Sadly, this is naive because it assumes good faith on the part of online participants and a willingness to seek truth and reject our biases. Cognitive bias is the enemy of critical thinking, even those of us that claim to be critical thinkers are not immune from it, and that’s before we bring in those that are not interested in truth, or not interested in challenging their own biases and conceptions.

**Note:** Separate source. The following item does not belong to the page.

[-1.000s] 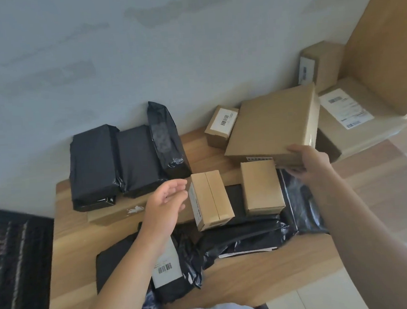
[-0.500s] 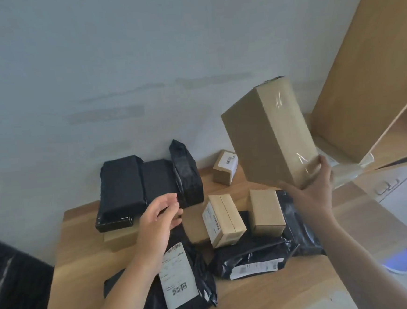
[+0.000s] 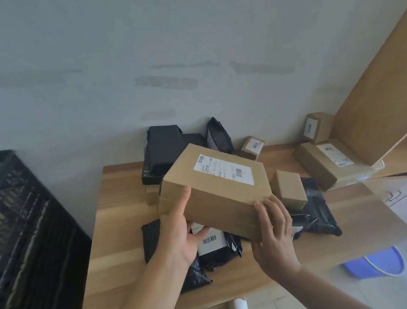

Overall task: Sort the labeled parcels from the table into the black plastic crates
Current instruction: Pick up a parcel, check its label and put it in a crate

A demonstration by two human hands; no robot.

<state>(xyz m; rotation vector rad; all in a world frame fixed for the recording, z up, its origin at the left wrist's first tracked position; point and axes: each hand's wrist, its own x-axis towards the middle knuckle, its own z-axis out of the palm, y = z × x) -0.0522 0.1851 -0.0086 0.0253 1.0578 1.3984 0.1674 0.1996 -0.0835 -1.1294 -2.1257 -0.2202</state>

And we must understand the sheer power and range of these biases, studies have shown repeatedly that confirmation bias, anchoring bias and the halo effect are extremely powerful, and lets not forget that the filter bubble imposed around us by the algorithms that drive our social media feeds creates the perfect conditions for the false consensus and bandwagon effects. These biases are stronger than we know. Indeed Jaron Lanier likens social media to a “Skinner box”, after the behaviourist who proved that we could be conditioned to act in a certain way through external stimuli. Pinning our hopes on critical thinking is misguided when large swathes of the media we consume is curated deliberately to misguide and feed our biases.

ko-fi.com/mraharrisoncs

In short, Al-Khalili’s blog is well-meaning but misguided. Educators do indeed teach the scientific model. But our pupils are not researchers. They need knowledge to become experts, and only then can they discover new knowledge. And critical thinking is important, but as a defence against the spreading of “toxic opinions” and “disinformation” it is no match for a trillion-dollar manipulation machine: the giant Skinner box that is the modern internet. Fixing that is a whole other ball game. I recommend you start with this TED talk from Jaron Lanier, but that’s a blog for another day.